Well, after fixing up the bug in the environment, PacMan is performing better, but is still limited at the ~4000 point mark. The reason for this is likely because there are no useful rules regarding ghost avoidance/chasing. I’m guessing either the pre-goal was never met by the optimal policy, or the goal was met with differing states: edible and non-edible ghosts. Furthermore, it seems like I have made it slower. Whether this is a result of it performing better, or because I changed the number of steps required, I am not sure. I have a feeling both may be involved, but at least I can modify the latter. I should still have the old code for it somewhere in the SVN repository.
The pre-goal model is useless for these sorts of heuristic mutations, so I will likely have to introduce a new algorithm for creating mutations: either with or without the existing pre-goal one. Perhaps maintaining a tree of rules, with the covered rule as the base rule and more specialised rules running down from it. This tree needs to be prunable too. This is beginning to look a lot like TG, though.
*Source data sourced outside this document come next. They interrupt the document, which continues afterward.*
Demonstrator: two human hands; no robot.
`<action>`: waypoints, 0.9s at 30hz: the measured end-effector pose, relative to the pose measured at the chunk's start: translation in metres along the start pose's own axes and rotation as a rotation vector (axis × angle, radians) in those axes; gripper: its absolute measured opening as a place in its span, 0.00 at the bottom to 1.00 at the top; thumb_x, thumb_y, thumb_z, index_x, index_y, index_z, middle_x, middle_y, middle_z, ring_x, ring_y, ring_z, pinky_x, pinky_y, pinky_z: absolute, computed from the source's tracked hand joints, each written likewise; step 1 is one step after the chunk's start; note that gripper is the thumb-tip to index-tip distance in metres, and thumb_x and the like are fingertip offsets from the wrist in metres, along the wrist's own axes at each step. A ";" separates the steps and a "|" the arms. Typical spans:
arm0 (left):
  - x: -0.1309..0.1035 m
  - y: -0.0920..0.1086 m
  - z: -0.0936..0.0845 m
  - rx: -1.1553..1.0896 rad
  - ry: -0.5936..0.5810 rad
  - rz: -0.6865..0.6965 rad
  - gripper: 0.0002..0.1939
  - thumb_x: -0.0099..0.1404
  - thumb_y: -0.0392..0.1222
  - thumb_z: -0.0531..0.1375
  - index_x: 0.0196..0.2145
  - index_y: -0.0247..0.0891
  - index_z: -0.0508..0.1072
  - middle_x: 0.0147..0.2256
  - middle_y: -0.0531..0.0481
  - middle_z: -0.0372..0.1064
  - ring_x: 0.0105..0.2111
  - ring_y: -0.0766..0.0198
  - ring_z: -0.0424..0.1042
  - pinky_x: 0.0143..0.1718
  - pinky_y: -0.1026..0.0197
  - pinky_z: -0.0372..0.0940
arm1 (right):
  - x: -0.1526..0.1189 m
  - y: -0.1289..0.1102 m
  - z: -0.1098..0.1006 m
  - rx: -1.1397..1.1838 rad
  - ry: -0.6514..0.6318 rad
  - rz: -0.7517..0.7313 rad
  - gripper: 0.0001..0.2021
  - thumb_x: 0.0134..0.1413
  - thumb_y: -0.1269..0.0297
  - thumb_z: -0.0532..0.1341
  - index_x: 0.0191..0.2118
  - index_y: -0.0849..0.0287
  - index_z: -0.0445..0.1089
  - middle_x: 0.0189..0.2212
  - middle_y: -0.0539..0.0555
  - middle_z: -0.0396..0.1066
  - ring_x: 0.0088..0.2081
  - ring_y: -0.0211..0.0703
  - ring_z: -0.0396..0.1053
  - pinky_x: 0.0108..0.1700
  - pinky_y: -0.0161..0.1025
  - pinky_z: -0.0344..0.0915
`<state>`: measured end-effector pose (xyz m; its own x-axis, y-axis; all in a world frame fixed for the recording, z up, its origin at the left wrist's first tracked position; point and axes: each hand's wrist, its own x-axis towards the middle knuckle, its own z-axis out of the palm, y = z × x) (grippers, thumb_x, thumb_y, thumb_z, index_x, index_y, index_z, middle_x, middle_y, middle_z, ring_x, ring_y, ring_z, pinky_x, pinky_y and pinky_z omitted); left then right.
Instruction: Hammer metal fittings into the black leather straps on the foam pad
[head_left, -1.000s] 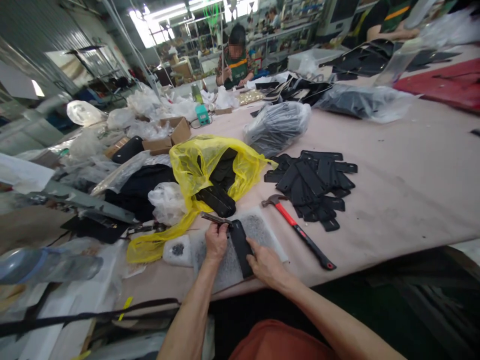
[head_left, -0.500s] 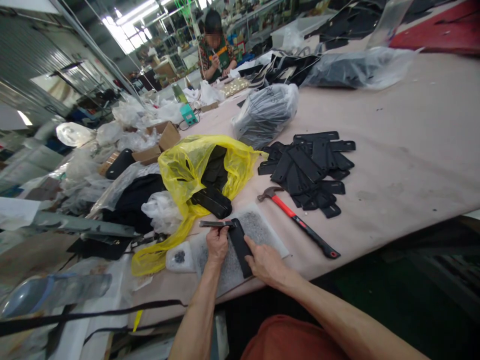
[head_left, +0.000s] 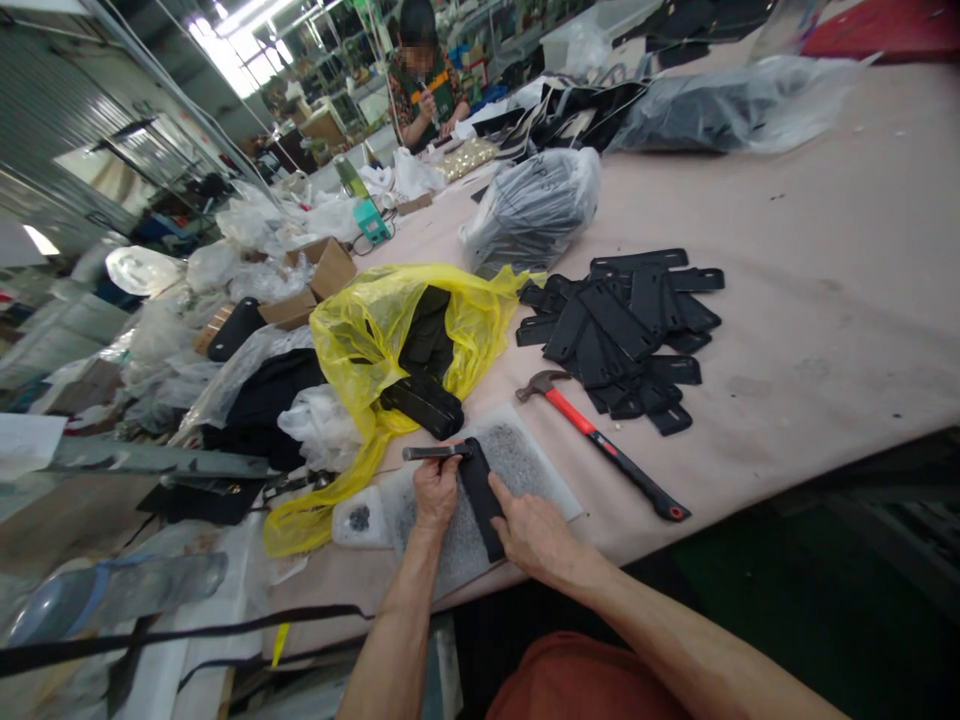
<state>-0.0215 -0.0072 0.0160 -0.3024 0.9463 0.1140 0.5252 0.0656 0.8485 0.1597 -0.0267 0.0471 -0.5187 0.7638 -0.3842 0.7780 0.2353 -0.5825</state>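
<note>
A slim metal punch (head_left: 431,453) is pinched in my left hand (head_left: 436,490), its right end over the top end of a black strip (head_left: 480,505). My right hand (head_left: 536,535) holds the strip along its right edge, index finger stretched onto it and the other fingers curled. Beneath the strip lies a speckled, worn white board (head_left: 525,455). To the right rests a claw hammer (head_left: 592,435) with a red and black handle. Beyond it spreads a loose pile of black strips (head_left: 622,325) with slots near their ends.
A yellow plastic bag (head_left: 341,325) with black pieces inside stands beyond the board. A small white dish (head_left: 361,518) with dark bits sits left. Clear bags (head_left: 532,205) of dark goods lie farther back, where a person (head_left: 427,90) works. Plastic wrap (head_left: 157,340) and boxes crowd the left.
The view has shifted slightly, so the table's far items sit a little higher. Both hands keep nearly the same place on the punch and strip.
</note>
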 end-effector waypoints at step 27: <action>0.009 -0.007 0.015 0.217 -0.038 0.170 0.12 0.66 0.37 0.51 0.41 0.40 0.73 0.41 0.45 0.76 0.44 0.57 0.74 0.48 0.57 0.67 | -0.007 0.005 -0.018 0.069 0.018 -0.051 0.24 0.61 0.58 0.54 0.60 0.62 0.61 0.38 0.62 0.76 0.42 0.54 0.73 0.42 0.43 0.63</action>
<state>-0.0154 0.0053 0.0034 -0.1676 0.9605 0.2224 0.7253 -0.0327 0.6877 0.1735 -0.0200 0.0601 -0.5503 0.7627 -0.3398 0.7237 0.2327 -0.6496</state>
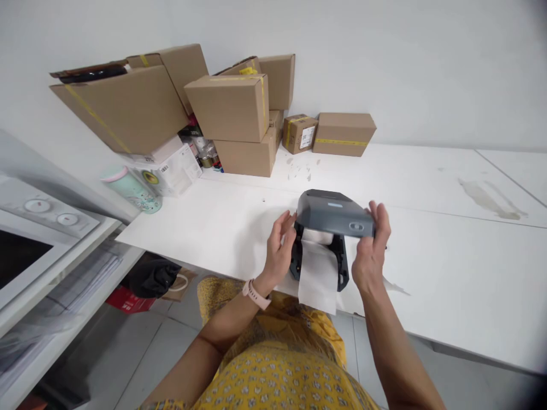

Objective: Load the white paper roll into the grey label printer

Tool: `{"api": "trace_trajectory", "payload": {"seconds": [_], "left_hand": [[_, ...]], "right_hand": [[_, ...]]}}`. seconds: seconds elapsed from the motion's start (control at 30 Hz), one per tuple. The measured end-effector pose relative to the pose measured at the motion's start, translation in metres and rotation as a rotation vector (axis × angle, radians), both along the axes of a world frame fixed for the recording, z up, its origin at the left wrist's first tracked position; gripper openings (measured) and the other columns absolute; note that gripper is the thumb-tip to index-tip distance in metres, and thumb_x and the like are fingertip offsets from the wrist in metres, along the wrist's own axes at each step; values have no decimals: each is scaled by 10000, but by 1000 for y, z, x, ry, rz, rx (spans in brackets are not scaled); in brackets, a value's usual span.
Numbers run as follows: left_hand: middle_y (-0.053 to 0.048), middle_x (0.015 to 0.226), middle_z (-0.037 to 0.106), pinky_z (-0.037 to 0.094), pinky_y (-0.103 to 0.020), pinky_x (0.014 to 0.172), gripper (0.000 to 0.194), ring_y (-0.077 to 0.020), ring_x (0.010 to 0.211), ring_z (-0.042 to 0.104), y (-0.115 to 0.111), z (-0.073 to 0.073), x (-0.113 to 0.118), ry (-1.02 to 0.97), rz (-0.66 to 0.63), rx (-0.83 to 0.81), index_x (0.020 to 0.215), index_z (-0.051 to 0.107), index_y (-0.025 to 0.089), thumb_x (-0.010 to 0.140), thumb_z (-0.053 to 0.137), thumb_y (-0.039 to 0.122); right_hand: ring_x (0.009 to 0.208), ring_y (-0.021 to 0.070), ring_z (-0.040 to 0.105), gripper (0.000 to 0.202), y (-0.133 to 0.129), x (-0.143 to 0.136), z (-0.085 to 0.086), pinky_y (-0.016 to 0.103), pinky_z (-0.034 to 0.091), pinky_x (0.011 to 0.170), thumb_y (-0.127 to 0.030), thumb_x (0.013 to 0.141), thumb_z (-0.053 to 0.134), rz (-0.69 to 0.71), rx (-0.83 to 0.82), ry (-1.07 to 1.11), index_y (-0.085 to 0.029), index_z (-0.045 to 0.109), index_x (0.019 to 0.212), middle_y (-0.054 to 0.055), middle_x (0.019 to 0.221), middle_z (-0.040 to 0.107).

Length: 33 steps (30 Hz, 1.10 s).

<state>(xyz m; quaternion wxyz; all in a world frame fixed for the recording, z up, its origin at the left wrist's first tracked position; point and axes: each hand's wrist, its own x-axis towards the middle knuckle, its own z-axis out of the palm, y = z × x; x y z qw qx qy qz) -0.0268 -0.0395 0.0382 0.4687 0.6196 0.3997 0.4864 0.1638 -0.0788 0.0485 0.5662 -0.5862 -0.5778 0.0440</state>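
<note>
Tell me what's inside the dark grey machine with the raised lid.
White paper lies inside and extends out the front; the lid hides the rear interior, so I can't see what's there.

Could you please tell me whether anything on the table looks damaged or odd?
Yes: the table has a ragged brownish patch at right and smaller marks near the boxes, breaking its white surface; cause unclear.

A dark grey printer (343,259) sits by the worktop's (427,256) near edge, its rounded lid (331,212) raised above the black interior; a plain white paper strip (318,276) runs out to that edge.
</note>
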Motion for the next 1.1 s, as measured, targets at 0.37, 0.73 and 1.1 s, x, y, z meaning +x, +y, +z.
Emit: {"api": "trace_trajectory", "payload": {"seconds": [0.37,0.73,1.1], "left_hand": [[-90,1485,596,497,-445,1072,739,-320,1326,589,40,-29,19,579,-84,-201,1593,281,257,903,545,265],[-61,1374,685,533,-368,977,620,-276,1187,682,38,-21,18,739,-18,-196,1524,403,251,908,462,227],[-168,1099,756,503,-428,959,413,-329,1085,710,38,-14,29,976,40,-159,1314,579,138,923,449,155]], "right_hand": [[1450,317,455,688,136,36,63,558,411,1127,-555,1032,299,-179,33,-87,-235,148,1623,160,1588,414],[1307,322,560,576,101,46,54,539,452,1086,-523,1016,391,-187,144,-340,-206,441,1494,177,1460,546],[1041,347,710,621,90,8,-6,446,529,870,-350,720,763,410,-678,-764,-225,587,1302,144,1212,730]]}}
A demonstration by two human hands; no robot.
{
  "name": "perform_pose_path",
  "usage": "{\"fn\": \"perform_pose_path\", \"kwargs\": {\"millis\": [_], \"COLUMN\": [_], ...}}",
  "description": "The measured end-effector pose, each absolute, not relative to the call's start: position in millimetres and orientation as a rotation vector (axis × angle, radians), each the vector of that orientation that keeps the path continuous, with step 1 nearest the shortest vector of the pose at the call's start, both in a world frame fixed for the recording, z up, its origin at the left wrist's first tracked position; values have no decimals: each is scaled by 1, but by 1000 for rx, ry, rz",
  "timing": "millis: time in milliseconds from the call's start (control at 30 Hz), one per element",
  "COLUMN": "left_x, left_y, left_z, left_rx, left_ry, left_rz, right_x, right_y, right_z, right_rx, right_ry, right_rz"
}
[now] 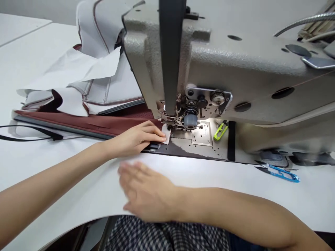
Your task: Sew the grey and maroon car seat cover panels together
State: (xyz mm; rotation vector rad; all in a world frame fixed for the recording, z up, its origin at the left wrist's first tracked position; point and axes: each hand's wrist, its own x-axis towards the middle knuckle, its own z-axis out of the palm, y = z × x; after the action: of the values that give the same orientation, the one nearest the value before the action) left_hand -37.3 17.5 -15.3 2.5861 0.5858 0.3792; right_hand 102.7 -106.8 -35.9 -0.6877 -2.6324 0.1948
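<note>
My left hand (pixel 138 137) lies with fingers stretched out over the end of a maroon fabric piece (pixel 86 122) with a dark grey edge strip. Its fingertips touch a small white piece (pixel 166 134) just left of the presser foot (pixel 170 126) of a sewing machine (pixel 222 76). The thumb side is toward me, and what lies under the palm is hidden. My right hand (pixel 150 191) is above the front of the white table, apart from the fabric. Blurred by motion, it shows extended fingers pointing left and nothing in them.
Grey-white panels with maroon seams (pixel 115 89) are heaped behind the maroon fabric. A black strap (pixel 49 132) loops at the left. A yellow-green thread snipper (pixel 221 131) lies on the machine bed; blue thread snips (pixel 284 173) rest on the white table (pixel 222 177).
</note>
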Motion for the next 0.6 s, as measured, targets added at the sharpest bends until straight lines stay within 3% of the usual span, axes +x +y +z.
{"fn": "perform_pose_path", "kwargs": {"millis": [100,300,600], "left_x": [-46,-44,-34], "left_y": [14,20,46], "left_z": [-21,-30,-40], "left_rx": [2550,2617,2787], "left_ry": [562,497,591], "left_rz": [411,534,683], "right_x": [129,186,188], "right_y": [-111,-64,-56], "right_z": [-25,-25,-41], "right_rx": [-550,-1268,-1285], "right_ry": [-2531,-2363,-2322], "right_rz": [209,-3,-3]}}
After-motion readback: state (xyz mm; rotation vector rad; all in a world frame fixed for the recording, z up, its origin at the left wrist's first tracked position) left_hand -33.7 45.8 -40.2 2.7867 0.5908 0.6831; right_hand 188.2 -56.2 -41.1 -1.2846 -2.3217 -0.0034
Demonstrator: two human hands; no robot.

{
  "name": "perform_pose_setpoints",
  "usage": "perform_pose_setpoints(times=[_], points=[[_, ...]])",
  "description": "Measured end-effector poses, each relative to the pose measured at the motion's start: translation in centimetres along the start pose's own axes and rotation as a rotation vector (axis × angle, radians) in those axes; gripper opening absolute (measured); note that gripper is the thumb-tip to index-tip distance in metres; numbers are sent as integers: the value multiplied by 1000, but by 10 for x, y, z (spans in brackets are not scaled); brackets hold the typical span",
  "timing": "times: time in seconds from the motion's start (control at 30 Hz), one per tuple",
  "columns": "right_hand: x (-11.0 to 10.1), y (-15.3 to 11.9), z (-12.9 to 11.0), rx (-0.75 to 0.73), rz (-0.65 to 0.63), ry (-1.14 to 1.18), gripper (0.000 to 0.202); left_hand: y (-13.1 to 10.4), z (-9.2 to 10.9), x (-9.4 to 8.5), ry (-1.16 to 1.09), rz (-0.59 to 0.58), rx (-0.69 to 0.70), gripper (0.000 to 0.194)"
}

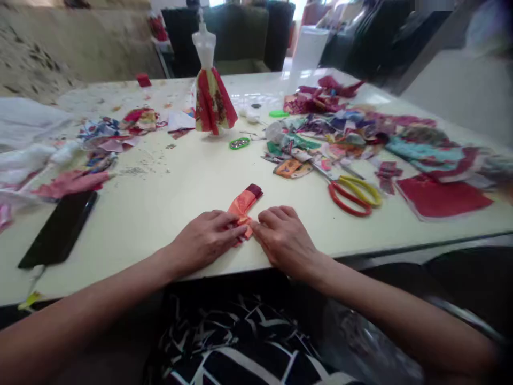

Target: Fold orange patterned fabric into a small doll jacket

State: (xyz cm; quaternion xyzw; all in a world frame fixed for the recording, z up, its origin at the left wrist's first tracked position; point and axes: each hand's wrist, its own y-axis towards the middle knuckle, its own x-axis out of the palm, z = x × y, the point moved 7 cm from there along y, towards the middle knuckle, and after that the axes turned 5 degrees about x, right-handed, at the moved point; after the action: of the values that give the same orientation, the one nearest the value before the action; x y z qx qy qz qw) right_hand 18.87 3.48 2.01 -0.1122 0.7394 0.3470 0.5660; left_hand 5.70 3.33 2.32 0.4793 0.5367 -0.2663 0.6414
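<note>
A small folded strip of orange fabric (241, 203) with a dark red end lies on the table near its front edge. My left hand (206, 238) is closed on its lower left side, thumb and fingers pressing the cloth. From the right, my right hand (282, 238) pinches the same piece, its fingers curled and its fingertips close to those of my left hand. The fingertips partly cover the lower end of the cloth.
Scissors (355, 195) with red and yellow handles lie at the right, beside fabric scraps (344, 128) and a red cloth (443, 197). A dress form (215, 96) stands at the back, near a green pin box (239, 143). On the left is a black phone (60, 229).
</note>
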Motion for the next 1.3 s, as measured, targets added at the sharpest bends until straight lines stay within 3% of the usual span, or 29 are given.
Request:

A secondary problem is the fact that actions not necessarily directly concerned with objects in the domain may still perform better with conditions linked to those objects (e.g. toPowerDot only when ghosts are not edible). If actions didn’t have delayed effects, this could easily be found by watching the post-action state, but alas, toPowerDot could be active at any point, regardless of PacMan’s distance to a powerdot. As far as I am concerned at the moment, I cannot see a solution to this problem without expensive state watching. Perhaps just the to/fromGhost actions will have to suffice for now.